Услышав о какой-нибудь неприятности, Клава сразу начинала искать глазами Володю. Даже если он был в другом городе… «Не пора ли мужчиною стать?» – спрашивала я прежде у сына. Клавина беззащитность заставила его стать защитником, а значит, мужчиной.

«Мы с Володей…» – так чаще всего начинала она. Если же говорила, к примеру: «Володя очень устал и мечтает о юге!», я понимала, что и она тоже нуждается в отдыхе. Она не умела уставать, мечтать и волноваться одна… без участия мужа.

С годами она даже стала еле заметно припадать на правую ногу. Потому что так ходил он…

Иногда мне казалось, что мой сын более дорог ей, чем моя внучка. И как ни странно, меня это радовало… Внучка, ее жизнь, ее будущее были теперь главной и наверняка последней целью моей жизни.

В тот час, когда эта главная цель была в смертельной опасности, ко мне пришел Ваня Белов. И не только потому, что его имя и фамилия совпали с именем и фамилией хирурга. А и потому, что он был рожден приходить к людям в такие именно часы и минуты.

Клава все-таки заставила меня поведать о некоторых подробностях болезни и операции.

Она обернулась, как бы ища Володю… Но его не было, и тогда она разрыдалась у меня на плече.

– Что могло быть? Что могло быть?! – шептала она.

Я попросила ее:

– Не надо пересказывать Володе все, что уже миновало… А то и он прилетит!

Она пообещала и помчалась в больницу.

А я распечатала Володино письмо, которое она привезла.

Письмо было длинное. Он волновался об Елизавете. А дальше писал: «И я, мама, вспомнил о Ване. Все вспомнил! Даже то, чего ты не знаешь. Ваня просил меня никогда не раскрывать эту тайну. Но прошло больше двадцати лет… И сейчас, за давностью срока, можно сознаться. Математичку-то запер я! Это получилось как-то само собой. Я заглянул тогда в щелку…

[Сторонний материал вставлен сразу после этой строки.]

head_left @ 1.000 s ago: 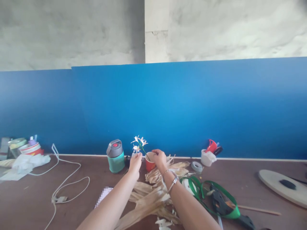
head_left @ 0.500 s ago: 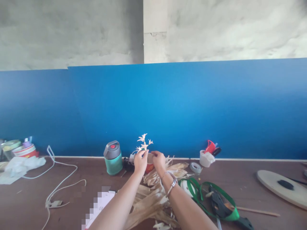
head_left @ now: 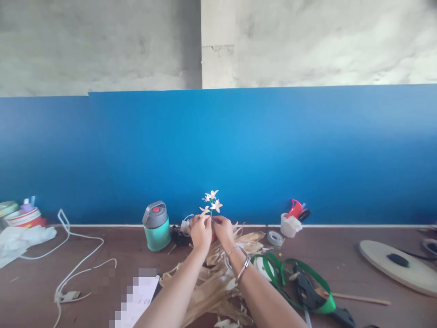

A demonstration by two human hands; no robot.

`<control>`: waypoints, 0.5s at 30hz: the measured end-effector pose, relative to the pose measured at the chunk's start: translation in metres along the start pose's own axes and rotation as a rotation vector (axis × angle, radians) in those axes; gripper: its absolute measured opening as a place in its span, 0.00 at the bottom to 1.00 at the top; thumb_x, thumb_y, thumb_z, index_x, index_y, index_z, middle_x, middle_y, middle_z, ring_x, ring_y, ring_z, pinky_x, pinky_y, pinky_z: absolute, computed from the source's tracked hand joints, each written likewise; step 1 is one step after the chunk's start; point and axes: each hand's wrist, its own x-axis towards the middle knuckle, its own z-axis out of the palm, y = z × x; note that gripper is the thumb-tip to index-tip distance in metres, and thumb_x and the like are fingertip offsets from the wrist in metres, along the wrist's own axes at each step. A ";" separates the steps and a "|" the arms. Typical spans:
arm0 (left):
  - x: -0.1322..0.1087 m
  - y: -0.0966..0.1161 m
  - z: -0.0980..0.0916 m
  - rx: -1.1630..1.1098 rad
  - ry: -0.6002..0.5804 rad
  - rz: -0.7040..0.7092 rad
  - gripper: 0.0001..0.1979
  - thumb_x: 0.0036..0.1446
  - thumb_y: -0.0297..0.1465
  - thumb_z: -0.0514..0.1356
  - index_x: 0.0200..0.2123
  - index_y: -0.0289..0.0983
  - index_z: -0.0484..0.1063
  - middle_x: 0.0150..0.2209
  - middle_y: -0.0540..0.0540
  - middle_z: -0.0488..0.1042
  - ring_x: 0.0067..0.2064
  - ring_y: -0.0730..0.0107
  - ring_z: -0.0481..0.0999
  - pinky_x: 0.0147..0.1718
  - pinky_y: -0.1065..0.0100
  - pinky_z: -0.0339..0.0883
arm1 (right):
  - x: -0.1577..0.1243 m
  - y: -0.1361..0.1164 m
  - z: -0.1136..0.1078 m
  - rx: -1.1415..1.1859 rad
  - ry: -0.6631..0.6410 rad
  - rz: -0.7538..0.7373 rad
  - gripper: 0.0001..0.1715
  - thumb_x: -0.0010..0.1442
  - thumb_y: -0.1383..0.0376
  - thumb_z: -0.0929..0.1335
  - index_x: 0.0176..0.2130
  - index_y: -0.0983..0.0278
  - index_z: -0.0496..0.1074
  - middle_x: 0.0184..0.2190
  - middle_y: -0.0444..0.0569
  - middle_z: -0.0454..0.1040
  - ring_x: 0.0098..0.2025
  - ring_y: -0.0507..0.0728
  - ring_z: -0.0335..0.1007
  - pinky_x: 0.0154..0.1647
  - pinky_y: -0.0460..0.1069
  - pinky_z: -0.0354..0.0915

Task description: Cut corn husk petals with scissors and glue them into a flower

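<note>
A sprig of small white flowers (head_left: 210, 202) on a green stem rises upright just above both my hands. My left hand (head_left: 200, 231) and my right hand (head_left: 223, 228) are closed side by side around the stem's base, fingers pinched together. The red cup seen earlier is hidden behind my hands; only a sliver of red shows between them. A heap of dried pale husk strips (head_left: 218, 278) lies on the brown table (head_left: 102, 246) under my forearms. A bracelet sits on my right wrist.
A teal flask with a grey lid (head_left: 156, 226) stands left of my hands. A white cable (head_left: 73, 269) loops at the left. Green ribbon (head_left: 300, 282), a tape roll (head_left: 275, 238), a white cup with red scissors (head_left: 290, 223) and a round wooden board (head_left: 396, 264) lie to the right.
My left hand moved right and joined my right hand at the cup. The flower sprig went from leaning left to standing upright between both hands, which now cover the cup.
</note>
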 end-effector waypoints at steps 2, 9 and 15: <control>0.001 -0.001 0.001 -0.026 0.012 -0.023 0.08 0.53 0.31 0.57 0.32 0.41 0.77 0.40 0.43 0.76 0.47 0.52 0.68 0.47 0.55 0.57 | -0.001 0.000 -0.001 0.004 -0.014 -0.008 0.17 0.49 0.69 0.63 0.36 0.68 0.78 0.33 0.54 0.80 0.36 0.59 0.76 0.36 0.46 0.66; 0.008 -0.017 0.009 -0.198 0.023 -0.106 0.09 0.52 0.35 0.57 0.30 0.41 0.77 0.37 0.45 0.78 0.44 0.59 0.73 0.47 0.61 0.62 | -0.002 0.002 -0.002 0.013 -0.018 -0.022 0.18 0.50 0.70 0.62 0.38 0.69 0.77 0.35 0.54 0.80 0.37 0.59 0.75 0.36 0.46 0.66; 0.011 -0.026 0.014 -0.326 0.008 -0.160 0.10 0.50 0.37 0.58 0.31 0.39 0.77 0.35 0.44 0.79 0.41 0.59 0.75 0.42 0.63 0.66 | -0.001 0.002 -0.002 0.000 -0.016 -0.014 0.18 0.50 0.68 0.63 0.39 0.68 0.77 0.35 0.53 0.80 0.38 0.60 0.75 0.38 0.48 0.66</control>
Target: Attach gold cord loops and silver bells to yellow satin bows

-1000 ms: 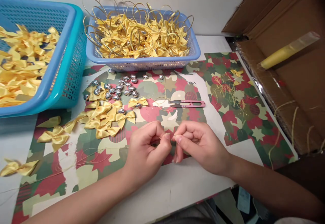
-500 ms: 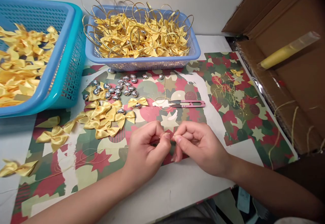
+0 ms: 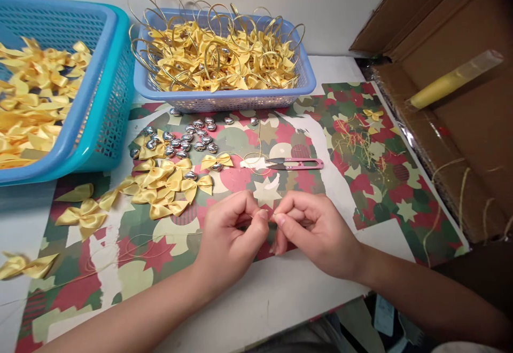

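Observation:
My left hand [image 3: 230,238] and my right hand [image 3: 318,230] meet above the patterned sheet, each with thumb and forefinger pinched. Their fingertips almost touch, and a bit of fine thread seems to run between them. A longer stretch of yellowish thread [image 3: 168,234] trails from my left hand across the sheet to the left. Beyond my hands lies a pair of pink-handled thread snips [image 3: 280,165], with a loop of thread by its tips. Several yellow satin bows [image 3: 160,179] are heaped to the left, below a scatter of small shiny silver bell-like pieces [image 3: 186,145].
A blue basket [image 3: 224,95] at the back holds yellow bows and gold wire rings. Stacked blue and teal baskets [image 3: 100,102] with more bows stand left. Thread scraps [image 3: 356,139] lie right, beside a cardboard box [image 3: 436,144] with a yellow-filled tube [image 3: 452,80].

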`<action>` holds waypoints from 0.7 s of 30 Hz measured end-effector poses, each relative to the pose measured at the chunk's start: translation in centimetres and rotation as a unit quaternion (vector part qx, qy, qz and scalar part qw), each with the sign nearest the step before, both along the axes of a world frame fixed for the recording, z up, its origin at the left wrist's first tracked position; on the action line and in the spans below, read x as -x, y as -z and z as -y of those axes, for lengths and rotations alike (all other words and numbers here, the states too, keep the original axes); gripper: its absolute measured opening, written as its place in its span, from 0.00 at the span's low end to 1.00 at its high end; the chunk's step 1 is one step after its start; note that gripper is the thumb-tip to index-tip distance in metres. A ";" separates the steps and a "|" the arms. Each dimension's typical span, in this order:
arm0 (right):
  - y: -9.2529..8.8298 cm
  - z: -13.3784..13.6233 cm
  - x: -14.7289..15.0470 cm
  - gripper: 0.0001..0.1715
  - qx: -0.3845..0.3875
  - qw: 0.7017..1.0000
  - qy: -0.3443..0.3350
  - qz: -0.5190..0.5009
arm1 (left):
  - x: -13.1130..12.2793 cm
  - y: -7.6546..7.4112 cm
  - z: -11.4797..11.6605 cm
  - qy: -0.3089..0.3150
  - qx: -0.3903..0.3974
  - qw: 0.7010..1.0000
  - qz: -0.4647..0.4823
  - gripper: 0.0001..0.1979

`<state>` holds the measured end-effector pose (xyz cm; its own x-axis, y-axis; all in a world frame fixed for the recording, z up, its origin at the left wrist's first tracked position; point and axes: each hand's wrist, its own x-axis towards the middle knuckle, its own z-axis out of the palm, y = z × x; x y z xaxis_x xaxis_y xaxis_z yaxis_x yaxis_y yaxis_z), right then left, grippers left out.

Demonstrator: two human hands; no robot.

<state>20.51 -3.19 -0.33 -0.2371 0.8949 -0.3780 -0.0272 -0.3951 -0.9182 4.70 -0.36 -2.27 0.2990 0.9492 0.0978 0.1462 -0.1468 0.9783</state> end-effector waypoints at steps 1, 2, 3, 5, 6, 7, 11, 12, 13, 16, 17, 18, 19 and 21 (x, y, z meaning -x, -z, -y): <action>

Вижу, она перед зеркалом прихорашивается, а больше никого нет. Просто не понимаю, честное слово, как моя рука повернула ключ. Очень я математики, наверно, боялся. Потом Ваня стал убеждать меня: „Ты – сын классной руководительницы и запирать учителей не имеешь права!“ Я поверил ему. А после, честное слово, терзался. Поэтому, может быть, и звонить ему перестал. Ну, а потом уж мы переехали… Когда я вернусь, мы обязательно найдем его!»

Значит, Ваня снова принял на себя чужую вину?

Я была уверена: он поступил так вовсе не потому, что решил сделать самопожертвование как бы своей профессией. Сеньке грозило второгодничество, а мне (именно мне!) позор на всю школу, – и он, как хирург, должен был не раздумывать, а спасать. Он, которого я считала своим злым гением…

Но почему же в тот раз, когда речь шла о Голубкине, я не дала себя обмануть: я знала, что Ваня заслонил Сеньку собой. А тут я поверила…

Хотя всем было известно, что Ваня Белов – математик и ему незачем было запирать Ирину Григорьевну. Сперва Володя позволил себя убедить… А потом и я тоже. Неужели человек стремится все на свете осознавать с позиций своих интересов? Да нет… Ваня Белов это опровергает.